◆ Task description ◆
Each line from the beginning of the entries below through the line that includes "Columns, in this" must be returned exactly as given.

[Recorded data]
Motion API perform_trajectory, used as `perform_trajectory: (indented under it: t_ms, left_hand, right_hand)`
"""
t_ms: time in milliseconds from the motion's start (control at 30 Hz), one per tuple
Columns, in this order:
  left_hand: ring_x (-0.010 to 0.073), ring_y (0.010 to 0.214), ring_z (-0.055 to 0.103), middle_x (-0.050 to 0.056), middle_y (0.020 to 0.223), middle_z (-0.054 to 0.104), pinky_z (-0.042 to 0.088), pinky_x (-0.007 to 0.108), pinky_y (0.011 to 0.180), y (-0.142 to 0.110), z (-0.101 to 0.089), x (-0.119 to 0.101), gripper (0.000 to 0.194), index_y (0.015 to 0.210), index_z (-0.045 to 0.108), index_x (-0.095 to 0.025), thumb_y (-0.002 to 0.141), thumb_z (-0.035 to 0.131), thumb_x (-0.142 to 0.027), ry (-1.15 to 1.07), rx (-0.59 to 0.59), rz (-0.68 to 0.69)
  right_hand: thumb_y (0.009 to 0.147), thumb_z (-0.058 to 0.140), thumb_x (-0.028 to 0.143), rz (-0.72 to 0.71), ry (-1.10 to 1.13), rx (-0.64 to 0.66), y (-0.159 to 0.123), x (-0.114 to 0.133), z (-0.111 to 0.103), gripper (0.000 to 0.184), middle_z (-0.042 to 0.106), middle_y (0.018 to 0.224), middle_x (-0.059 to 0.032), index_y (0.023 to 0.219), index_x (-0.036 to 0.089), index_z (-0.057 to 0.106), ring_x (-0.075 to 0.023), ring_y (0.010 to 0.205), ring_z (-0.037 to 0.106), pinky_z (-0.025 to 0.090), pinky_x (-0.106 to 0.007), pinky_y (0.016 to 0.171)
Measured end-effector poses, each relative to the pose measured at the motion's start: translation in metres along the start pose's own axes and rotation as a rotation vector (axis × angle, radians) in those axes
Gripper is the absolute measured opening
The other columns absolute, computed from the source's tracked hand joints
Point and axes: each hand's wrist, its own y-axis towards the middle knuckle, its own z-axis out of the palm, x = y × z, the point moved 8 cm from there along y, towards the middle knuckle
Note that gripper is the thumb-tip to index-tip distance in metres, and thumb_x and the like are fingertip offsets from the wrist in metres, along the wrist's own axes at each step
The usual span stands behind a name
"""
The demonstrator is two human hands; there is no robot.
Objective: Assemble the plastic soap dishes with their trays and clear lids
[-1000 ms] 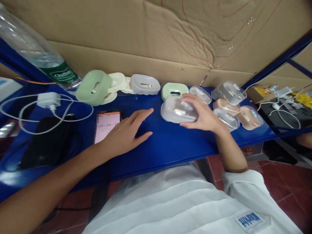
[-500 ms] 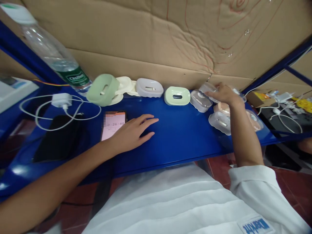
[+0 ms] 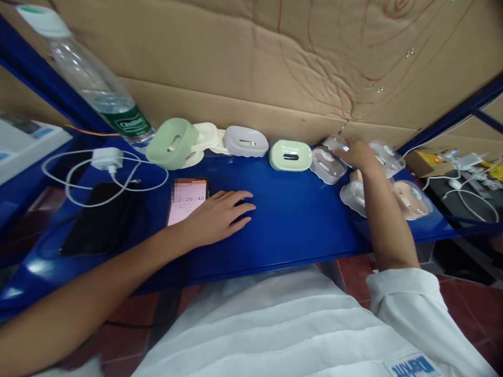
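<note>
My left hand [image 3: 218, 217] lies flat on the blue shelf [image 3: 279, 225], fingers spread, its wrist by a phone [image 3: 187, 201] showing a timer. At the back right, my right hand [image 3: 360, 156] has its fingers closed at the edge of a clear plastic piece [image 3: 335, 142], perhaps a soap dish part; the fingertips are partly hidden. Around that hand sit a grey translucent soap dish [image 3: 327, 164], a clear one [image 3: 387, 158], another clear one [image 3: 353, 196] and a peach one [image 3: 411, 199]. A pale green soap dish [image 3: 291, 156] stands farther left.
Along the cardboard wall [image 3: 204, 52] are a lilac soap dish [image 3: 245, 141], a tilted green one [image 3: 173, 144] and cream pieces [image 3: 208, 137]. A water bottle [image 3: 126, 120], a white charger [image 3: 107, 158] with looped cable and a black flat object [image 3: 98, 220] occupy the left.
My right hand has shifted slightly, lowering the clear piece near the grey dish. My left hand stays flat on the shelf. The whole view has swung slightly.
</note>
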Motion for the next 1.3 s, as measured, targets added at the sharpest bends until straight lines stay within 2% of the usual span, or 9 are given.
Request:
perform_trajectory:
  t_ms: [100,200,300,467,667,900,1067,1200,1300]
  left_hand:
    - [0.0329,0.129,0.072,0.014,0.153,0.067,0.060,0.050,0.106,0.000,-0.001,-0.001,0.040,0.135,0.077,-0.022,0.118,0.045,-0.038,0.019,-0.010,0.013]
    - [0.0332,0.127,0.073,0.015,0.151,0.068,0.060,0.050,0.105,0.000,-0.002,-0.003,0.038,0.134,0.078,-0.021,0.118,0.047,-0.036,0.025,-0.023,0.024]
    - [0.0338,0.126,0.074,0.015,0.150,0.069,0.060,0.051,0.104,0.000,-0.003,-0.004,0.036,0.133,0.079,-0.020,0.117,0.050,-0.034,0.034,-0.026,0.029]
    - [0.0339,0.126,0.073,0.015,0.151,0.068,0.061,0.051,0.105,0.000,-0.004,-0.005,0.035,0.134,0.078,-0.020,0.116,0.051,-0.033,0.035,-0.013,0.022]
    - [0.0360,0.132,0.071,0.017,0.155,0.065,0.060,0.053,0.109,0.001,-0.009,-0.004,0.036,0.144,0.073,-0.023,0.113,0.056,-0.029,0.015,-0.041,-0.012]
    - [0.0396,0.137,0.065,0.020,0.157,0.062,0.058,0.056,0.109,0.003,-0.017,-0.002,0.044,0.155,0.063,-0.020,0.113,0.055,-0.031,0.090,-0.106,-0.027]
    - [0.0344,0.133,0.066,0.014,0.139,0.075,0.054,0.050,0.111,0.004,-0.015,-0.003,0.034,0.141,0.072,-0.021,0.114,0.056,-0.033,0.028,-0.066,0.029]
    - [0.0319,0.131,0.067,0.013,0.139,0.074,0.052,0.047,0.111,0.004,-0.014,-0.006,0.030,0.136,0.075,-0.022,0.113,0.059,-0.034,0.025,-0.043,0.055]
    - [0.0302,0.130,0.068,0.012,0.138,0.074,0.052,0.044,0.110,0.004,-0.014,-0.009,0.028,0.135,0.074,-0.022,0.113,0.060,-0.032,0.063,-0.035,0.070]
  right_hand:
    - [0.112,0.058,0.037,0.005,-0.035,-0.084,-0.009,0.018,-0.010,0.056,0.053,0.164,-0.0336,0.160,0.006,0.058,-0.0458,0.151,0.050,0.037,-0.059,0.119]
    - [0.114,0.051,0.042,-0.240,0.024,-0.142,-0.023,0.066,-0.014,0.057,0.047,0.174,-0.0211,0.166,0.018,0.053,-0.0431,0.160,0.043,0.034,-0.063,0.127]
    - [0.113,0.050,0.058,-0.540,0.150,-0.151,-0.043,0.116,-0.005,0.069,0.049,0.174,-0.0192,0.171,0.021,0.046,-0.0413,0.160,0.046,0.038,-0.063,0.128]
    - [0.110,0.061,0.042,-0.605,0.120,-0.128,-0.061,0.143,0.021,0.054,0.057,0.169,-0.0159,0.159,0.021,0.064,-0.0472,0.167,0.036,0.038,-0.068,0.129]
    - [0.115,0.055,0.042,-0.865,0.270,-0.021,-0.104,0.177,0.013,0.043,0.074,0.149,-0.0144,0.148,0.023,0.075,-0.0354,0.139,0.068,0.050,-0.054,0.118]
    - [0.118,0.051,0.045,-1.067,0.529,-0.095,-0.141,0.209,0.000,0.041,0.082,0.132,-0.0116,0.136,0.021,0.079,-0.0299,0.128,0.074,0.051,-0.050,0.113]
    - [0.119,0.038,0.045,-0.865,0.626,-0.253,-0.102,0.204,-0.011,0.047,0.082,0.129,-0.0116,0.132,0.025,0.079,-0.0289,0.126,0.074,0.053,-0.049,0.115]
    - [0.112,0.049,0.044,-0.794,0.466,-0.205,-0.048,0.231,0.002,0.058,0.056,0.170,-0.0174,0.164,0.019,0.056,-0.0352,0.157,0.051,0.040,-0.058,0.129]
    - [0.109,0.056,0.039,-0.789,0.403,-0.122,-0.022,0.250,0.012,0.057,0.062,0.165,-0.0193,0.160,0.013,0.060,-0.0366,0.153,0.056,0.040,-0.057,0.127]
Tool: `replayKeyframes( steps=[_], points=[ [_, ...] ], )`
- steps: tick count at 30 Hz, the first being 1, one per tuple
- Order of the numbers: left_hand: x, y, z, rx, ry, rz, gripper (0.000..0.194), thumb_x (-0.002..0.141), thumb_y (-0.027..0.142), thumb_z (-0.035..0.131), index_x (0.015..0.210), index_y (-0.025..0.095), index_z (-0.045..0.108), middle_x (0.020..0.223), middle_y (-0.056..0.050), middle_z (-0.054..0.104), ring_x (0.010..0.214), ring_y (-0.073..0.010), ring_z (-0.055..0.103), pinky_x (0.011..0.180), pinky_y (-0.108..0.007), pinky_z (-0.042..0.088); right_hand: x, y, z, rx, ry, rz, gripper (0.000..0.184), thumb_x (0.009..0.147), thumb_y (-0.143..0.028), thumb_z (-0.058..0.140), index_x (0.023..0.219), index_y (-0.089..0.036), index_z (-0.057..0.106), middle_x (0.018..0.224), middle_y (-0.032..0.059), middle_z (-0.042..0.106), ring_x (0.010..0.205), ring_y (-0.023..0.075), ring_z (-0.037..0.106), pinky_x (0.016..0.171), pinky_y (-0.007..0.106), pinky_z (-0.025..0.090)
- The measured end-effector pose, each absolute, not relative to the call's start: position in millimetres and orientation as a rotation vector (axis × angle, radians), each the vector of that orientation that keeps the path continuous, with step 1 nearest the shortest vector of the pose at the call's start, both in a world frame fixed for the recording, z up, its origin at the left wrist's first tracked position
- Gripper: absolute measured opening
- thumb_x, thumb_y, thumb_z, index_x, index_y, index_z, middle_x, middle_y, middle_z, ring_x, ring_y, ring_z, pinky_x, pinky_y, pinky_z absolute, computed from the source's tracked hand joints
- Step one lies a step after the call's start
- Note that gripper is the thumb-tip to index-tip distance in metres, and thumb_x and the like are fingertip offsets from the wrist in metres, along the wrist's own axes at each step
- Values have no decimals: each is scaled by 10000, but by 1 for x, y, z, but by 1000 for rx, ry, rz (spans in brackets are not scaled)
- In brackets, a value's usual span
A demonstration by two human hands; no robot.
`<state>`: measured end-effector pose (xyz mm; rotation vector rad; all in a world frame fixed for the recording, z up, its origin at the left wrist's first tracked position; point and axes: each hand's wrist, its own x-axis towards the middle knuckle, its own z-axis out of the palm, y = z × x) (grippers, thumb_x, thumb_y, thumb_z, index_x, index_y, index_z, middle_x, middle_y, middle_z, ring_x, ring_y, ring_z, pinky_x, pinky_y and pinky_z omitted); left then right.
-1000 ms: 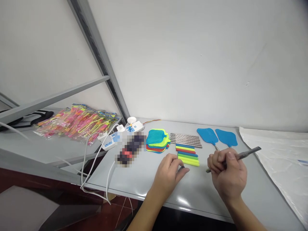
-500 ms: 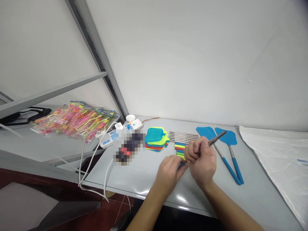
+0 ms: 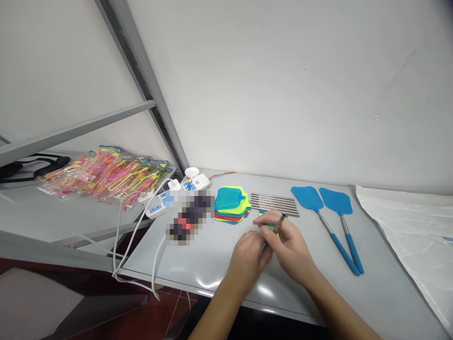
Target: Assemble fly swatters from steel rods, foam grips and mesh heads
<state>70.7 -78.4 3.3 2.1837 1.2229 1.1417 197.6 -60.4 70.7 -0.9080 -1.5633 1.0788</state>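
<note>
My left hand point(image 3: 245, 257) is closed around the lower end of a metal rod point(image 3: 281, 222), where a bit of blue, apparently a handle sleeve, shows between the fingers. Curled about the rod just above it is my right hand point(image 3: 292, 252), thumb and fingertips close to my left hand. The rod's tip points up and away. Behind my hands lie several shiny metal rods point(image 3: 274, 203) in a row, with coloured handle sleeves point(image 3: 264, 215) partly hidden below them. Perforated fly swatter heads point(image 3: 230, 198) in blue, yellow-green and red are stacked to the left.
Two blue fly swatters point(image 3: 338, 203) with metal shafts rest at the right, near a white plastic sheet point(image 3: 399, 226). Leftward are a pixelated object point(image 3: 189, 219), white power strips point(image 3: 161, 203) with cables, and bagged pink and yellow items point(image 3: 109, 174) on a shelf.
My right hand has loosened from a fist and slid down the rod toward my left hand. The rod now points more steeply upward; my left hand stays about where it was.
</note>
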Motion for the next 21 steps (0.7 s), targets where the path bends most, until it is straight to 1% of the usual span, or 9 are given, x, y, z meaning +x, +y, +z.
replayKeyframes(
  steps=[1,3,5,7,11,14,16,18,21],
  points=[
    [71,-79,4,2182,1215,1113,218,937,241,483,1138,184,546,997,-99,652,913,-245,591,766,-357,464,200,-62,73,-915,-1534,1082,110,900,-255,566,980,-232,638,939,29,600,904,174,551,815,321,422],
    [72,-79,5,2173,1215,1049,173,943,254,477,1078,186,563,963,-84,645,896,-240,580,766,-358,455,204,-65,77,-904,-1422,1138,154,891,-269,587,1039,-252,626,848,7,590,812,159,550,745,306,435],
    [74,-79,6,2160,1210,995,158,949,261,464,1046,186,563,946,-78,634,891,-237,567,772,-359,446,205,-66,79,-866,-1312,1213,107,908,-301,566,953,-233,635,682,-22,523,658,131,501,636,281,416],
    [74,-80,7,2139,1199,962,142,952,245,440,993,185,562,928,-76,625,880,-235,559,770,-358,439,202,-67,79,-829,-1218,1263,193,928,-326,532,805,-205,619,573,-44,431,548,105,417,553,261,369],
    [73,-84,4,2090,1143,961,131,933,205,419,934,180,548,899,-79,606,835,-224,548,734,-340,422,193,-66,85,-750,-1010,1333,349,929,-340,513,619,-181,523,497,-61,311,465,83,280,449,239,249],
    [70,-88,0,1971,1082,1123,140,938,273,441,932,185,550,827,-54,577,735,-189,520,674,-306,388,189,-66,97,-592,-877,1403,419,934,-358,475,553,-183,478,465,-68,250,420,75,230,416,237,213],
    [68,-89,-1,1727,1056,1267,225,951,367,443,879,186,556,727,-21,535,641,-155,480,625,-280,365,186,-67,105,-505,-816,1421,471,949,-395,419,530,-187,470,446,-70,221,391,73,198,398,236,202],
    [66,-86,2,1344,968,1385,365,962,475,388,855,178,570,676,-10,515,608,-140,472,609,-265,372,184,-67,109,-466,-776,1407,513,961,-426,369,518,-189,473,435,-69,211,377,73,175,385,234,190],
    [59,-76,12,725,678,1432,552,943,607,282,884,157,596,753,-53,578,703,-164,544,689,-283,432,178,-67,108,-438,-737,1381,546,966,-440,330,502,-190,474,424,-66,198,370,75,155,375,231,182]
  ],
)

◆ The completed task ◆
Motion API perform_trajectory, used as `perform_trajectory: (indented under it: t_ms, left_hand, right_hand)`
"""
t_ms: time in milliseconds from the motion's start (control at 30 Hz), one per tuple
Columns, in this order:

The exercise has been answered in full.